PROBLEM REQUIREMENTS: Go through the entries below from the first line and transcribe each one exactly, ending with the line that contains "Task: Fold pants".

Records contained in a dataset:
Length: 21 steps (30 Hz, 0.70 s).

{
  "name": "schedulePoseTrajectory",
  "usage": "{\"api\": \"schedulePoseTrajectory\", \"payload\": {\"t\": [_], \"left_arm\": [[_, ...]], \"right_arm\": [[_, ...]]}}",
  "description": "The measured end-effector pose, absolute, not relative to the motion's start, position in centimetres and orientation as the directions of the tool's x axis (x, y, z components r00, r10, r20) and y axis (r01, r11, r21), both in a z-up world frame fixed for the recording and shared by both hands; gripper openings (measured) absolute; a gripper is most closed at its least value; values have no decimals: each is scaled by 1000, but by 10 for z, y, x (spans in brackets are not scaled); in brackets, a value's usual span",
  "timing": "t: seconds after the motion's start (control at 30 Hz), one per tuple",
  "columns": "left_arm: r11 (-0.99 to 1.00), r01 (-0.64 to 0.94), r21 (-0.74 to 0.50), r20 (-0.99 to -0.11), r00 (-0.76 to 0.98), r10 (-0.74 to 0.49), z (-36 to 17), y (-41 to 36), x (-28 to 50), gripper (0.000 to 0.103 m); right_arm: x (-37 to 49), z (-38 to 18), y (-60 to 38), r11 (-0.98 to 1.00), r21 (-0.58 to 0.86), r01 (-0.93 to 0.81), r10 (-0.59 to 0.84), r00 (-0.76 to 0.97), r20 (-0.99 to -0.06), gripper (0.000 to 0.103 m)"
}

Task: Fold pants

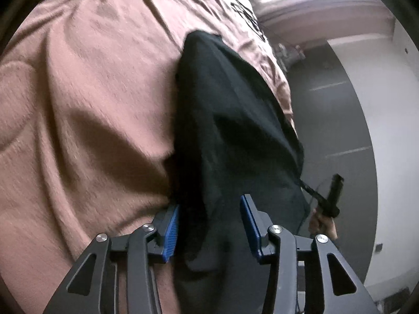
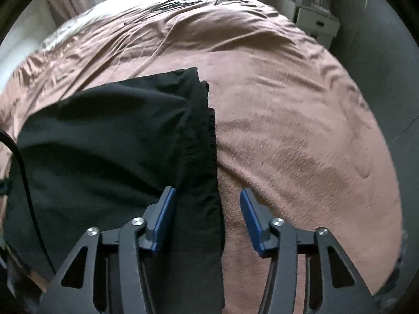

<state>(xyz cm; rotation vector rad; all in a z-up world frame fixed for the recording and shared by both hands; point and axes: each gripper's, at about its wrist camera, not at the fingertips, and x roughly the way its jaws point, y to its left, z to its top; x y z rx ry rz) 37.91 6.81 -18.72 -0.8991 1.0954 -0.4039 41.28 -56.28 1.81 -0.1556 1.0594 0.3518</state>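
Covering most of both views, a pinkish-brown blanket (image 2: 288, 110) is spread over the bed, with wide bare stretches seen on either side of the black pants (image 2: 110, 141). In the left wrist view the bed edge is met at the right, where grey floor (image 1: 330, 120) and a white wall panel (image 1: 387, 104) begin. A white cabinet (image 2: 314, 18) is seen beyond the bed's far corner. The pants (image 1: 230, 120) are laid folded near that edge. The left gripper (image 1: 209, 225) is held released, a fold of cloth lying between the blue pads without being pinched. The right gripper (image 2: 207, 217) is likewise parted: the pants' hem edge is straddled, the left pad on cloth, the right over bare blanket.
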Motion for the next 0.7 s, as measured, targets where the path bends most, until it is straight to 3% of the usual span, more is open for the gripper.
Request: {"api": "schedulePoseTrajectory", "payload": {"t": [0.07, 0.13, 0.7], "left_arm": [[608, -158, -778, -610, 424, -670, -192, 66, 377, 11], [574, -163, -802, -580, 441, -685, -195, 70, 374, 6], [615, -154, -773, -594, 516, -617, -159, 91, 362, 3]], "right_arm": [[416, 15, -570, 930, 96, -355, 250, 419, -873, 41], [417, 13, -577, 922, 159, -354, 302, 397, -867, 31], [399, 9, -556, 918, 216, -332, 343, 395, -852, 22]]}}
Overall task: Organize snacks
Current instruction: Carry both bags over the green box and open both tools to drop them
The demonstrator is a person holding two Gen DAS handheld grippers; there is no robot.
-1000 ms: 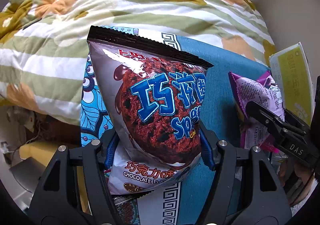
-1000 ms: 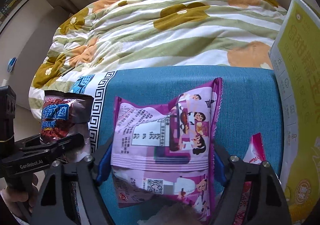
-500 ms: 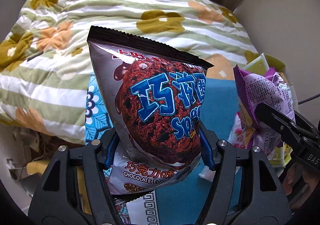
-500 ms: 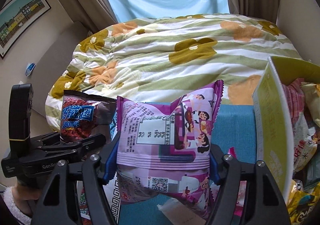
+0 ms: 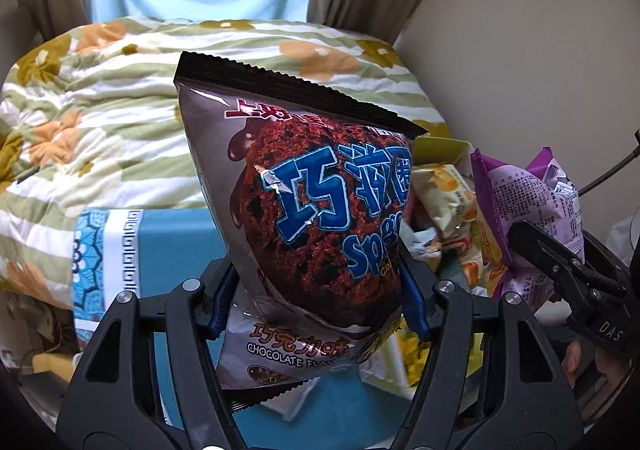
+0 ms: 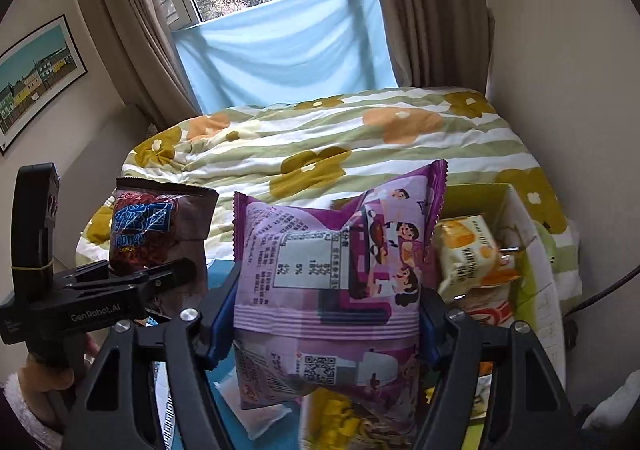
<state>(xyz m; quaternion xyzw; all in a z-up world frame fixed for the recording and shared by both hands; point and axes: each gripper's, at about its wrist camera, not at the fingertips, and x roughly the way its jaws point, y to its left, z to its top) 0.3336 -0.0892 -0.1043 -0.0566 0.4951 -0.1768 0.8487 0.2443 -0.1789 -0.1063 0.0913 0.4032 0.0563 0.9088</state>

RESULT:
Length: 21 steps (30 Hz, 0.70 s).

{
  "name": "schedulePoseTrajectory",
  "usage": "{\"api\": \"schedulePoseTrajectory\", \"payload\": {\"t\": [_], \"left_arm\": [[_, ...]], \"right_arm\": [[_, ...]]}}",
  "description": "The measured end-effector pose, absolute, not relative to the motion's start, position in centimetres and orientation as the directions of the tool's x axis (x, y, z components r00, r10, r20) and y axis (r01, r11, r21), both in a z-up world frame fixed for the recording and shared by both hands; gripper openings (measured) absolute; a gripper is most closed at its least value; values have no decimals: each is scaled by 1000, but by 10 for z, y, x (spans in brackets are not scaled); in brackets, a value's usual span",
  "timing": "t: seconds after the motion's start (control at 30 Hz), one per tuple",
  "columns": "left_arm: r11 (-0.99 to 1.00), r01 (-0.64 to 0.94), r21 (-0.74 to 0.50), r20 (-0.99 to -0.11), r00 (-0.76 to 0.98), r10 (-0.74 to 0.49), z (-36 to 17), y (-41 to 36), x (-28 to 50), gripper (0.000 to 0.103 m); right_arm: x (-37 to 49), z (-38 to 18), y (-60 to 38), r11 (-0.98 to 1.00), r21 (-0.58 to 0.86), r01 (-0.93 to 0.81), r10 (-0.59 to 0.84), r00 (-0.76 to 0.97), r20 (-0.99 to -0.06), gripper (0.000 to 0.103 m)"
}

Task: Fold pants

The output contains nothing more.